I mentioned these exact batteries in above post, the 18650s I use have circuit protection fully charged 16.8 volts you can run 20 volts in the Garmin 300C they lose there amperage at around 13.5 to 14 volts.


----------



## MrX (Feb 7, 2008)

> "I even considered a Li-ion battery as the cost is basically the same but in the end it was just easier to go the SLA route. Some people seem to think they explode all the time too lol. There was a recent topic about them, some people do use li-ion."


http://www.akff.net/forum/viewtopic.php?f=12&t=52020

Tried a few battery set ups:
- series of AA's (too much hassle to charge, and limited time);
- SLA's of different sizes (big and heavy, designed for high-current devices - like starting motorbikes and outboards).

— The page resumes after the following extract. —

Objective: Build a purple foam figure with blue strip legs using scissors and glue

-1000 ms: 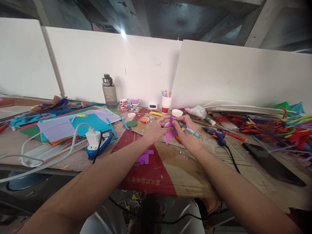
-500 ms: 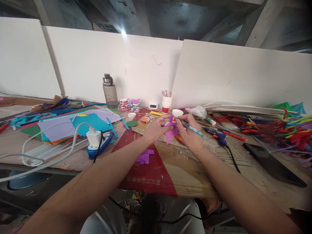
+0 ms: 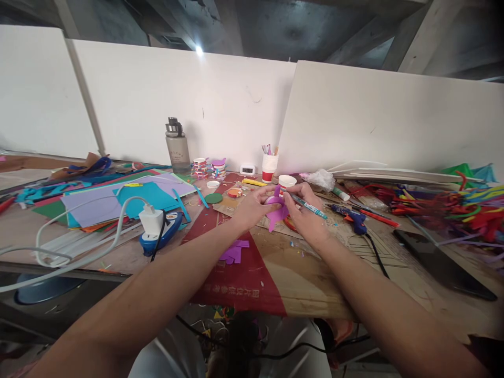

Li-ion batteries are designed to power low draw electrical devices - laptops, CCTV cameras, sharkshields, etc. Light, small, easy to use - perfect power source for yak sounders.

No shortage of options:

http://www.ebay.com.au/itm/1x-12V-4...ronics_Batteries_Chargers&hash=item1c21f7169b

http://www.ebay.com.au/itm/Super-Re...ronics_Batteries_Chargers&hash=item19c36eac37

The expoldo concerns are a bit of mischief-making. The currently available li-ion batteries, and dedicated chargers, have circuitry to protect from over recharge and over discharge. I rate them safer to carry on my yak than an unprotected SLA (which could theoretically heat up your wires enough to melt your yak if they short).

Like any battery, you need to look after it, and keep it dry. If you wet a li-ion, you will kill it (but it's not going blow up).


----------



## Agent009 (Jan 3, 2012)

I'm definitely going with double A batteries.

But I'll use 10 as the rechargeables are only 1.2 Volt. I also have a charger which charges all ten at once...so in my opinion this is just as easy as chargin a SLA.

Expect to get 5-6 hours out of this which is ample for myself. Plus I'm not adding any weight to the yak which is the biggest coupe as this is one of the major reasons why I chose the Barracuda.

Also going to use Sanyo XX batteries as I believe these are the best on the market at this point in time. So may even got 6+ hours


----------



## spongy (Nov 13, 2008)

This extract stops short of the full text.